Impossible, dès lors, de sortir la tête de l’eau. Les problèmes financiers sont un poids trop lourd attaché aux crampons des joueurs, faisant sombrer les résultats sportifs au plus bas, jusqu’au naufrage. Placé en redressement judiciaire, le club est passé devant le tribunal judiciaire ce jeudi 1er juin pour une entrevue “très tendue”, selon Yoni Ragioneri, qui s’est battu, comme à son habitude, pour sauver les meubles. Le club est parvenu, ces deux derniers mois, à percevoir des fonds venant de partenaires mais les instances judiciaires ont besoin de davantage de justificatifs. “Ce sera fait, sans problème, assure-t-il. Il manque également environ 10 000 € sur les 300 000 € manquants pour arriver à clôturer l’exercice mais ça ne sera pas un problème.”
Et d’ajouter : “La mairie prévoit entre 200 et 250 000 €, il y a 90 000 € de licences à peu près, donc ça fait très peu d’argent à regrouper avec les investisseurs et les mécènes. Il y a un peu de la Région, du Département, des sponsors privés… On devrait arriver largement au bout.”
Le futur président ? “Certainement pas moi !”

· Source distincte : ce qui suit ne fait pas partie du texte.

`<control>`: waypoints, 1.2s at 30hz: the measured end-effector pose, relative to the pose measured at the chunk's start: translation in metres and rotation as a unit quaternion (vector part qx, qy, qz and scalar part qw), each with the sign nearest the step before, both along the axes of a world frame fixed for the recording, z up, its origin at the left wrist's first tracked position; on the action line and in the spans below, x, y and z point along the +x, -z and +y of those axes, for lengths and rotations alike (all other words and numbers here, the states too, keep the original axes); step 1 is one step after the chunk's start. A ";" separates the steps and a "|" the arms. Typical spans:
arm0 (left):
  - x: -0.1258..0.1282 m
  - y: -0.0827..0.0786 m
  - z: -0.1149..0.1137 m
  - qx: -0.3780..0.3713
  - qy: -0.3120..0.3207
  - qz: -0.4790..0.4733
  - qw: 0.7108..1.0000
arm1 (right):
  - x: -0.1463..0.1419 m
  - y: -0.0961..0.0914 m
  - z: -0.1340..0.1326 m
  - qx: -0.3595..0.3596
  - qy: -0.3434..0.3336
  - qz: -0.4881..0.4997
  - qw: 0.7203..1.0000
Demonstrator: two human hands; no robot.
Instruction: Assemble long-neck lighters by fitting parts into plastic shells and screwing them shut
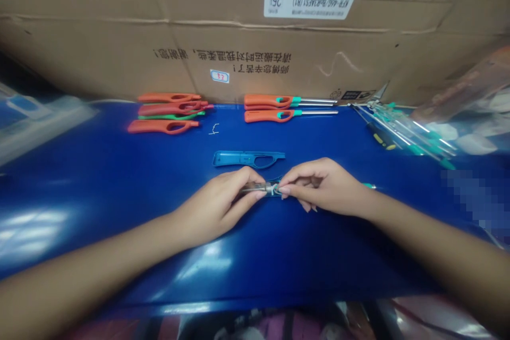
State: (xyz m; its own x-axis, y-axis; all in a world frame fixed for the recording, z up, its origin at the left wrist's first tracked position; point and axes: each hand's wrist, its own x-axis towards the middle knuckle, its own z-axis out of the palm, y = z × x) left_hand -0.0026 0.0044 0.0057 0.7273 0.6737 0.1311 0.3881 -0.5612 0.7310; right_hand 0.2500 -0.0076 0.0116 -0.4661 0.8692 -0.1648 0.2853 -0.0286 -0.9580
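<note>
My left hand [223, 204] and my right hand [319, 185] meet at the middle of the blue table [119, 196]. Both pinch a partly assembled lighter [268, 189]: a blue half-shell with a clear inner part and a small white wire. The fingers are closed tight round it, and most of the piece is hidden under them. A thin teal-tipped rod [370, 186] sticks out to the right behind my right hand. Just beyond the hands lies a separate blue lighter half-shell [247, 159], flat on the table.
Orange and green lighter shells [169, 111] are stacked at the back left. Finished orange lighters [287, 108] with metal nozzles lie at the back centre. Metal tubes with green ends and a screwdriver [398, 130] lie right. A small wire [214, 129] lies loose. A cardboard box [239, 26] stands behind.
</note>
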 end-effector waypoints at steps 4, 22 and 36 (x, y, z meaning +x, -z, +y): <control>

Un nouveau rendez-vous avec le tribunal a été fixé le 15 juin pour permettre aux Verts et blancs de repartir sur des bases saines. “Cela va me permettre de préparer la nouvelle structure, avec un nouveau président, une nouvelle équipe”, explique-t-il, car l’association FC Sète n’échappera pas à la liquidation, c’est pourquoi la prochaine étape sera de préparer un plan de cession en vue d’une reprise du club qui jouera en Régionale 1 à la rentrée de septembre (le dépôt de bilan fait sauter une catégorie dans la relégation).
L’avenir ? “Je veux sauver les jeunes. Avant, tout l’argent allé à l’équipe première, on veut rééquilibrer le budget, se donner les moyens de remonter en Nationale 3, quasiment de suite, ou la saison d’après, et puis remonter les étages au fur et à mesure avec des gens du cru, des Verts et blancs, des jeunes sétois et des alentours du bassin de Thau . Notre succès ne passera que par là”, prophétise Yoni Ragioneri. “Le club sera entouré de gens qui l’aiment vraiment et qui sont là pour apporter vraiment au club et non pas se gaver sur le dos du club.”
Reste à savoir qui se portera volontaire pour le poste de président… “Je ne sais pas, mais ça ne sera certainement pas moi !”, conclut un homme aussi dévoué que lessivé après un an à la présidence d’un club toujours en chantier.